RAID (Redundant Array of Independent Disks) combines multiple physical drives into a logical unit to improve performance, redundancy, or both.

Table of Contents#

  1. Overview
  2. RAID Level Comparison
  3. RAID 0 - Striping
  4. RAID 1 - Mirroring
  5. RAID 5 - Striping with Parity
  6. RAID 6 - Striping with Double Parity
  7. RAID 10 - Stripe of Mirrors
  8. Hardware vs Software RAID
  9. Rebuild Failure Risk
  10. Data Scrubbing
  11. Cost Analysis
  12. RAID Is Not a Backup
  13. Troubleshooting
  14. See Also
  15. Sources

1. Overview#

RAID technology aggregates multiple physical disks into a single logical volume. Depending on the RAID level, this can provide:

  • Increased performance via parallel I/O across disks (striping)
  • Data redundancy via mirroring or parity calculations
  • A combination of both performance and redundancy

RAID is implemented in two ways:

  • Software RAID - managed by the operating system (e.g., mdadm, LVM, ZFS, BTRFS)
  • Hardware RAID - managed by a dedicated controller card with its own processor and cache

2. RAID Level Comparison#

RAID LevelRedundancyDrive UtilizationRead PerformanceWrite PerformanceMin Drives
0No100%nX (best)nX (best)2
1Yes50%Up to nX (multi-read)1X2
5Yes67%-94%(n-1)X(n-1)X3
6Yes50%-88%(n-2)X(n-2)X4
10 (far2)Yes50%nX (best)(n/2)X2
10 (near2)Yes50%Up to nX (multi-read)(n/2)X2

Where n is the number of disks in the array.

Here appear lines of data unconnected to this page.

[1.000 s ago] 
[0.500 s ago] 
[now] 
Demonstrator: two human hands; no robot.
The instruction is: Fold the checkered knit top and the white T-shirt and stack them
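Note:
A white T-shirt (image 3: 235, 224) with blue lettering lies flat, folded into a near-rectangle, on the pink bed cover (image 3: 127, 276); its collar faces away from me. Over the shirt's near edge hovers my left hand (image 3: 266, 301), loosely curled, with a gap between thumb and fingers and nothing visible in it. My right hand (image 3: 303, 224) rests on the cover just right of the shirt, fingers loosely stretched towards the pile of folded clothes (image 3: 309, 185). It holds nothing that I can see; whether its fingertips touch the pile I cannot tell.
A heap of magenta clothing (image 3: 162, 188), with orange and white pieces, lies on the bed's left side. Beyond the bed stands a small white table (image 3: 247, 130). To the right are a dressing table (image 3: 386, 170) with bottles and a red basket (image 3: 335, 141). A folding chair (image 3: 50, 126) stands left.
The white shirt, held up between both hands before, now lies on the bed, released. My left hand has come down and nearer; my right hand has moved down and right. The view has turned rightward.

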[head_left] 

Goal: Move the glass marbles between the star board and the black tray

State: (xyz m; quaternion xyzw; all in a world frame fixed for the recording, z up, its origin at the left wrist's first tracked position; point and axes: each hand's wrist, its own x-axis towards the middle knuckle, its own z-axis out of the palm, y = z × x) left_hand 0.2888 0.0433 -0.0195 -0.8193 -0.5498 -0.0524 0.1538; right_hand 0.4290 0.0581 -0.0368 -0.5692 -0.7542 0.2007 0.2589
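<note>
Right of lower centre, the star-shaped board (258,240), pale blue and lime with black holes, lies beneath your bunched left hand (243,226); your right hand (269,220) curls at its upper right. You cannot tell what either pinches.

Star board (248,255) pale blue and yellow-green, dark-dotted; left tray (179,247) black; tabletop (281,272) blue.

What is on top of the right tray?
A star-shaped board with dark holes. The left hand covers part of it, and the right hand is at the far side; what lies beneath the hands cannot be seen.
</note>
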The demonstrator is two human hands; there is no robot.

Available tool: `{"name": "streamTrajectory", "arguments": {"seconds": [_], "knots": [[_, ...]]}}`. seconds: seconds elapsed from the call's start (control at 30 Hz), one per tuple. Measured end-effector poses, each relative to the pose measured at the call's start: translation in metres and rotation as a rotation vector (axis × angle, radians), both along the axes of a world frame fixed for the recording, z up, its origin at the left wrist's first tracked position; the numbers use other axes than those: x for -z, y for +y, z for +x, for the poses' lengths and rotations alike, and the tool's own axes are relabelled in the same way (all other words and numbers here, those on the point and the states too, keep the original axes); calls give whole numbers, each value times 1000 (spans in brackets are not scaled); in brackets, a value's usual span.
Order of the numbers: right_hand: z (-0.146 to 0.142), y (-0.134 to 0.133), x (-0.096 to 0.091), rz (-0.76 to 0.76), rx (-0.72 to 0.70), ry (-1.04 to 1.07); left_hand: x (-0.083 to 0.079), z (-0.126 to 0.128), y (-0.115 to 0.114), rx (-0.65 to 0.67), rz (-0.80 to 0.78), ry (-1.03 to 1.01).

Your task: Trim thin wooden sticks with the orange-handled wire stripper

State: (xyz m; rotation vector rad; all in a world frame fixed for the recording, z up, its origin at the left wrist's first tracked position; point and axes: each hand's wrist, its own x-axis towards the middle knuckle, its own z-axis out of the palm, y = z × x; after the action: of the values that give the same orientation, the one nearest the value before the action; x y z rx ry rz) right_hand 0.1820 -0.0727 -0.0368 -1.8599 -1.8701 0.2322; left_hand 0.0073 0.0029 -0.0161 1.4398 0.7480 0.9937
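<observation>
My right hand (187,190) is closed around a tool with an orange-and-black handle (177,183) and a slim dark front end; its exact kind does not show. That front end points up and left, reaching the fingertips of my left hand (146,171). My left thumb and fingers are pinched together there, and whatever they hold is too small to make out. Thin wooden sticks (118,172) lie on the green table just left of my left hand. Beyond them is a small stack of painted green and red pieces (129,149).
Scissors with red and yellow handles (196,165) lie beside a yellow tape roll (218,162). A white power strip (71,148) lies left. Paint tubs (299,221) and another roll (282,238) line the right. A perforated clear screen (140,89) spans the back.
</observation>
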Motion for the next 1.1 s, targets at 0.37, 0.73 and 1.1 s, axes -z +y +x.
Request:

RAID Calculator - calculate usable capacity and performance for your disk configuration.

3. RAID 0 - Striping#

Data is split into blocks and distributed across all drives. RAID 0 provides maximum performance and full capacity utilization, but offers zero redundancy.

Figure: RAID 0 diagram.

Advantages:

  • Best read and write performance of any RAID level
  • 100% storage utilization, no overhead
  • Simple to implement

Disadvantages:

  • Any single drive failure destroys the entire array
  • Not suitable for any data that cannot be easily recreated

Ideal use: Temporary scratch storage, video editing, build caches, or any workload where data is disposable and speed matters.

4. RAID 1 - Mirroring#

Data is written identically to two or more drives. If one drive fails, the other continues serving data without interruption.

Figure: RAID 1 diagram.

Advantages:

  • Excellent read speed; writes are comparable to a single drive
  • Simplest redundancy; no parity calculation overhead
  • Fast rebuild: data is copied directly from the surviving mirror

Disadvantages:

  • Only 50% of total capacity is usable
  • Not easily scalable beyond two disks for cost-efficiency

Ideal use: Boot drives, small servers with two drives, mission-critical applications requiring the simplest possible redundancy.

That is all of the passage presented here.